But Yoon Jae-hong, one of the men in the photos who helps North Korean defectors in China, denied the claims. “They were anything but kidnapped,” he told the Chosun Ilbo. “They were the ones who asked us to rescue them.The NIS has nothing to do with this.”

According to Yoon, two of the women worked in a restaurant in Shanghai for two years until late 2015. They were senior employees and had their own cell phones and were allowed to leave the restaurant freely. They became friends with two South Korean businessmen in Shanghai and exchanged phone numbers.

But the restaurant closed down late last year due to financial difficulties and the women were moved to another restaurant in Weinan, Shaanxi Province.

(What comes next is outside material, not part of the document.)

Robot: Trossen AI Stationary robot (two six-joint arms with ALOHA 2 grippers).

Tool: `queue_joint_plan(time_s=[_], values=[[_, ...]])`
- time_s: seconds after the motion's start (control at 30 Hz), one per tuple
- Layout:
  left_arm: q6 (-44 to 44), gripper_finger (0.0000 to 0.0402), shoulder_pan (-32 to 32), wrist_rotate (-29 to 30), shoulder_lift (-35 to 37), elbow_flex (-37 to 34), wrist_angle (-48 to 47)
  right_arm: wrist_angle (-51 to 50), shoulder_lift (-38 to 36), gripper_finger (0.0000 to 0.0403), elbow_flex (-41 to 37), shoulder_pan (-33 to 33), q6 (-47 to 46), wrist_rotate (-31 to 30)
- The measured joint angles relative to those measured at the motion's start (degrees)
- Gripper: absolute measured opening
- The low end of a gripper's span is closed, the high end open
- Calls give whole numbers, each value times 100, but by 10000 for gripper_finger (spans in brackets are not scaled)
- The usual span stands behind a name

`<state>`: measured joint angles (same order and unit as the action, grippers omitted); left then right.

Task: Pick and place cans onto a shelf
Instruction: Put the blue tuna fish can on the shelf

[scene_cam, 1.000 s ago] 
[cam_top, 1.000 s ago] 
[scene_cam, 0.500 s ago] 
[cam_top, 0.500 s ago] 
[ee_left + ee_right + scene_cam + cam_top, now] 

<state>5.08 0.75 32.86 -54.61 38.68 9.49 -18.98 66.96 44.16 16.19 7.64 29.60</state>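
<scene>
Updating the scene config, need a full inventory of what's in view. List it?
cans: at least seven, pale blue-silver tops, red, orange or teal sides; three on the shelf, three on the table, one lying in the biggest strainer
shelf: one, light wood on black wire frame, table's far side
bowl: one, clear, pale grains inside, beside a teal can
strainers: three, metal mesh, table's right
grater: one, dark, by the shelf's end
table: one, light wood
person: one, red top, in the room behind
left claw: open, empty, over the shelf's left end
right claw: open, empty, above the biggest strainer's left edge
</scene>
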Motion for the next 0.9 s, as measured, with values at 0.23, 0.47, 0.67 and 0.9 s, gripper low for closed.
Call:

From there they continued to exchange text messages with the two South Koreans in Shanghai.

Hearing of the defections of 13 North Korean women from another restaurant strengthened the resolve of the two women in Weinan to also [defect]. They contacted the two South Korean men to ask for their help in getting to South Korea. One of the South Koreans contacted Kim Yong-hwa of the North Korea Refugees Human Rights Association in Seoul to ask for help. Kim arranged for Yoon to help them.

“Originally, three restaurant workers intended to defect, but one changed her mind at the last minute,” Yoon said. “On April 15, they left the restaurant and got in a taxi to a prearranged spot, and from there they traveled for two days by bus to Yunnan Province.”

The women crossed the border into Laos and traveled to Thailand to board a flight to Seoul.